§ What you should do
Nothing but the lines below from the one that contains "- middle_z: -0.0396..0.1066" through the one that contains "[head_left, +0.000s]" should be retyped, exactly and including both ends. Do not include pictures.

§ Source material
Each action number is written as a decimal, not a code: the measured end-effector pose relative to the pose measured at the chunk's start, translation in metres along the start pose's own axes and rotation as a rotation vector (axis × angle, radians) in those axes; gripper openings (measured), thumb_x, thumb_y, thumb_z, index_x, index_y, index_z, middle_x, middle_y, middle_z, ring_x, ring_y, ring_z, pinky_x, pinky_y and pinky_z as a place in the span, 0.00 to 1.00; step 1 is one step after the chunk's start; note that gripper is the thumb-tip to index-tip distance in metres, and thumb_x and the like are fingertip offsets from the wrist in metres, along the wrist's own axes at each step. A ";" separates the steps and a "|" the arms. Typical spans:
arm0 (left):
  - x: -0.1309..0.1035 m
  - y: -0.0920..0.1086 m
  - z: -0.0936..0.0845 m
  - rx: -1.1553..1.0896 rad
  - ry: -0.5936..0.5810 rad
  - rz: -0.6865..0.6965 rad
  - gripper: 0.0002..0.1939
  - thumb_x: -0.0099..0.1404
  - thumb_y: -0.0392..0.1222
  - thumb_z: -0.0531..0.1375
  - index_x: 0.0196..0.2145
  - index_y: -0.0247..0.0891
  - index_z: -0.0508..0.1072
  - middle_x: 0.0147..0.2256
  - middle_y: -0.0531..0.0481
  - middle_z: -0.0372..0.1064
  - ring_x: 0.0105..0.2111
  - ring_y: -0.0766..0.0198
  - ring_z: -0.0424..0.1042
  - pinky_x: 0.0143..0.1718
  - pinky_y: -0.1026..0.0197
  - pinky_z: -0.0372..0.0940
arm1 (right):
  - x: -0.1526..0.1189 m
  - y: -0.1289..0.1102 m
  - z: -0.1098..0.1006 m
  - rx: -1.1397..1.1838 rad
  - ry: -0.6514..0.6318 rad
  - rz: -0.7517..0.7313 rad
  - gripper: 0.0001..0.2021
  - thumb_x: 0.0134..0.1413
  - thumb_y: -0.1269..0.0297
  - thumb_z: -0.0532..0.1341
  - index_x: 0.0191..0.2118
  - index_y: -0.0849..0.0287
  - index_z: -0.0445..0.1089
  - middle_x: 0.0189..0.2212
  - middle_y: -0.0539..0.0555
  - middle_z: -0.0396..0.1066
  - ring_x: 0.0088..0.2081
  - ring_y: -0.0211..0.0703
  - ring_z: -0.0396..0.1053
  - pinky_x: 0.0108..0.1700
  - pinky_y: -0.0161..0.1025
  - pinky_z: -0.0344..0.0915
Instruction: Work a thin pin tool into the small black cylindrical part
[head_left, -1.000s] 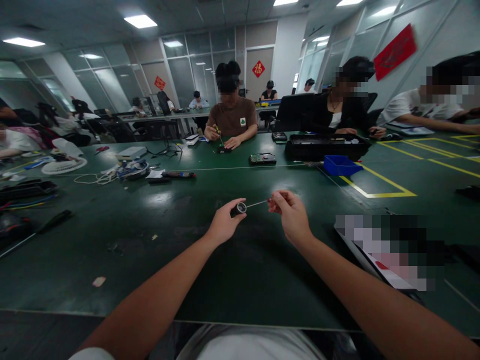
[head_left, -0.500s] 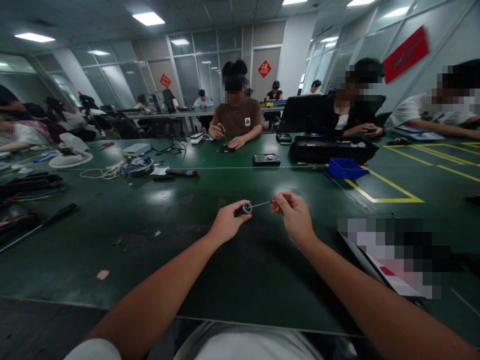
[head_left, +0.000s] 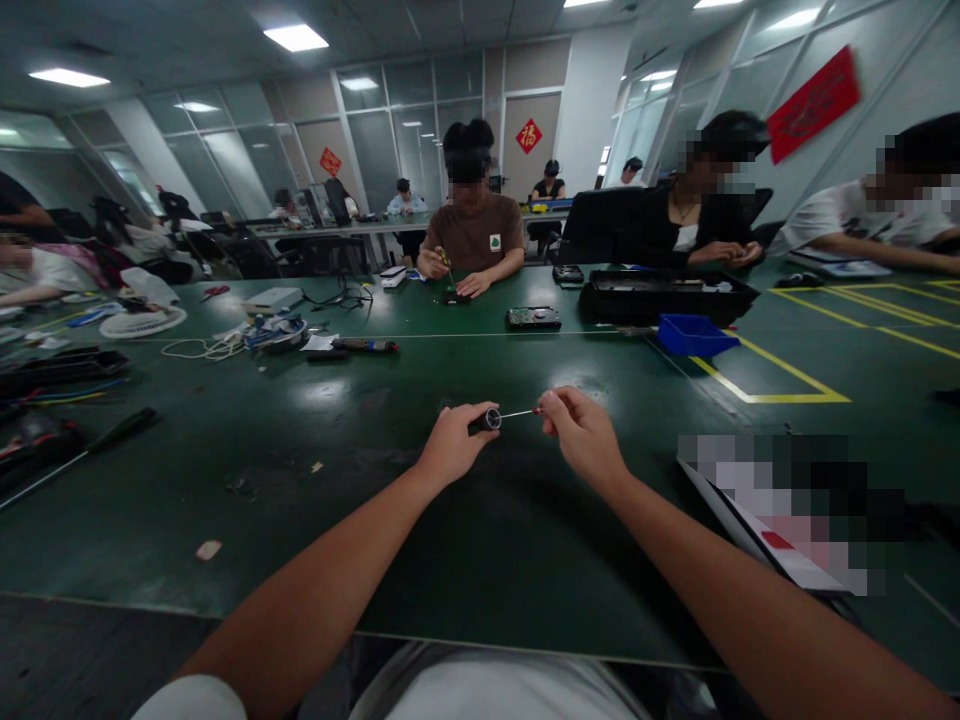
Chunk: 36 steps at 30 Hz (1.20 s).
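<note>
My left hand (head_left: 452, 440) is closed around a short black cylindrical part (head_left: 491, 419), whose round, light-rimmed end faces right. Pinched in the fingers of my right hand (head_left: 581, 428) is a thin screwdriver (head_left: 517, 413) with a bright metal shaft and a bit of red at its handle. The shaft points left, and its tip meets the round end of the cylinder; how deep it reaches inside I cannot tell. Both hands are held above the green table (head_left: 480, 560). Most of the screwdriver's handle is hidden by my right fingers.
Papers (head_left: 772, 530) lie at the right, partly blurred out. Farther back are a blue bin (head_left: 694, 336), a black tray (head_left: 667, 298), a hard drive (head_left: 533, 317) and a pen-like tool (head_left: 365, 345). A long screwdriver (head_left: 82, 455) lies at the left. A person (head_left: 474, 230) works opposite.
My right hand has turned slightly, and more of the red on the screwdriver shows. The shaft now lies a little flatter. My left hand has hardly moved.
</note>
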<state>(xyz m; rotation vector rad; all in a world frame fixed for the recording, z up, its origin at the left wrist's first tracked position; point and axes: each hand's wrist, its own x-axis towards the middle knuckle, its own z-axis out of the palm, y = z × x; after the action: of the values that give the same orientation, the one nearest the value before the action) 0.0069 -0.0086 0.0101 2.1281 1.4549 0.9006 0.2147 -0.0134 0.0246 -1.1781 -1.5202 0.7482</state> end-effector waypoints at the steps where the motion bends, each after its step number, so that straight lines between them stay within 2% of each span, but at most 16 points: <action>1: 0.000 -0.001 0.001 0.004 -0.003 0.007 0.20 0.63 0.38 0.65 0.54 0.45 0.74 0.49 0.48 0.75 0.50 0.53 0.72 0.61 0.42 0.55 | 0.000 0.000 0.000 -0.043 0.007 0.007 0.17 0.63 0.49 0.54 0.33 0.56 0.71 0.19 0.48 0.64 0.22 0.40 0.63 0.27 0.39 0.58; 3: 0.000 -0.003 0.002 0.011 -0.010 0.027 0.20 0.63 0.39 0.65 0.53 0.45 0.74 0.49 0.48 0.75 0.50 0.53 0.71 0.61 0.42 0.54 | 0.001 0.000 0.000 -0.089 0.033 0.012 0.19 0.64 0.48 0.52 0.33 0.57 0.71 0.18 0.48 0.63 0.21 0.40 0.61 0.26 0.39 0.56; 8: 0.000 -0.002 0.002 0.013 -0.008 0.034 0.20 0.64 0.39 0.64 0.54 0.45 0.73 0.49 0.48 0.76 0.50 0.54 0.71 0.62 0.42 0.54 | 0.000 0.002 0.001 0.023 0.014 -0.004 0.13 0.63 0.55 0.53 0.45 0.55 0.69 0.25 0.49 0.68 0.28 0.42 0.66 0.32 0.40 0.62; 12: 0.000 0.001 0.000 0.032 -0.007 0.035 0.20 0.63 0.39 0.65 0.53 0.44 0.74 0.48 0.48 0.76 0.49 0.54 0.72 0.60 0.43 0.55 | -0.001 0.001 0.001 -0.008 0.003 0.007 0.15 0.65 0.52 0.51 0.43 0.54 0.70 0.23 0.48 0.64 0.26 0.42 0.65 0.32 0.41 0.63; 15: 0.000 0.002 0.000 0.052 -0.001 0.029 0.20 0.63 0.39 0.65 0.53 0.45 0.74 0.48 0.48 0.76 0.49 0.54 0.72 0.60 0.42 0.55 | 0.001 0.003 0.004 0.075 0.063 0.031 0.14 0.61 0.53 0.56 0.46 0.54 0.67 0.27 0.49 0.69 0.28 0.42 0.67 0.34 0.42 0.66; 20: 0.001 0.000 0.000 -0.009 0.049 0.024 0.20 0.64 0.40 0.64 0.53 0.43 0.74 0.51 0.47 0.75 0.51 0.54 0.71 0.58 0.47 0.59 | 0.006 0.008 0.010 0.368 0.078 0.130 0.13 0.53 0.51 0.64 0.36 0.55 0.68 0.31 0.52 0.72 0.33 0.43 0.71 0.42 0.46 0.72; 23: 0.001 0.000 -0.001 -0.037 0.042 0.069 0.20 0.64 0.41 0.64 0.54 0.44 0.73 0.51 0.47 0.75 0.51 0.55 0.71 0.57 0.49 0.60 | 0.009 0.012 0.009 0.558 0.070 0.277 0.12 0.54 0.51 0.64 0.33 0.55 0.69 0.27 0.51 0.71 0.29 0.43 0.70 0.41 0.48 0.74; 26: 0.001 0.002 -0.004 0.016 0.027 0.098 0.19 0.64 0.43 0.64 0.54 0.47 0.73 0.50 0.49 0.75 0.50 0.55 0.71 0.61 0.45 0.55 | 0.012 0.017 0.005 0.627 -0.010 0.390 0.14 0.57 0.49 0.60 0.29 0.54 0.67 0.21 0.50 0.66 0.23 0.42 0.66 0.39 0.51 0.75; 29: 0.001 0.002 -0.005 0.054 0.025 0.086 0.20 0.64 0.43 0.64 0.54 0.47 0.73 0.50 0.49 0.75 0.51 0.54 0.70 0.62 0.42 0.51 | 0.012 0.018 0.004 0.591 0.034 0.326 0.14 0.57 0.48 0.60 0.31 0.53 0.66 0.22 0.51 0.66 0.24 0.42 0.66 0.38 0.50 0.76; 33: 0.002 0.000 -0.004 0.066 0.016 0.078 0.20 0.64 0.43 0.65 0.54 0.46 0.73 0.48 0.49 0.75 0.50 0.54 0.70 0.62 0.42 0.52 | 0.010 0.014 0.006 0.501 0.150 0.214 0.15 0.54 0.47 0.62 0.34 0.53 0.67 0.28 0.51 0.69 0.29 0.41 0.69 0.37 0.45 0.74; 36: 0.002 -0.001 -0.004 0.066 0.016 0.070 0.20 0.64 0.44 0.65 0.54 0.46 0.73 0.48 0.49 0.75 0.49 0.54 0.70 0.61 0.43 0.53 | 0.008 0.011 0.007 0.431 0.173 0.179 0.16 0.53 0.47 0.63 0.35 0.54 0.67 0.29 0.51 0.70 0.30 0.41 0.69 0.35 0.43 0.73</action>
<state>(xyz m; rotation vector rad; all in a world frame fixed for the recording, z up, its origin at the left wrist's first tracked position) 0.0044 -0.0065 0.0128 2.2375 1.4453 0.9081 0.2117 -0.0011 0.0158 -1.0270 -1.0517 1.0080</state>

§ Response box
  - middle_z: -0.0396..0.1066
  - ring_x: 0.0088..0.2081
  - ring_y: -0.0211..0.0703
  - ring_z: -0.0396..0.1053
  - pinky_x: 0.0108..0.1700
  - pinky_y: -0.0161..0.1025
  - pinky_z: -0.0344..0.0915
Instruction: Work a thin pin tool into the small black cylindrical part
[head_left, -1.000s] 
[head_left, -0.500s] 
[head_left, +0.000s] 

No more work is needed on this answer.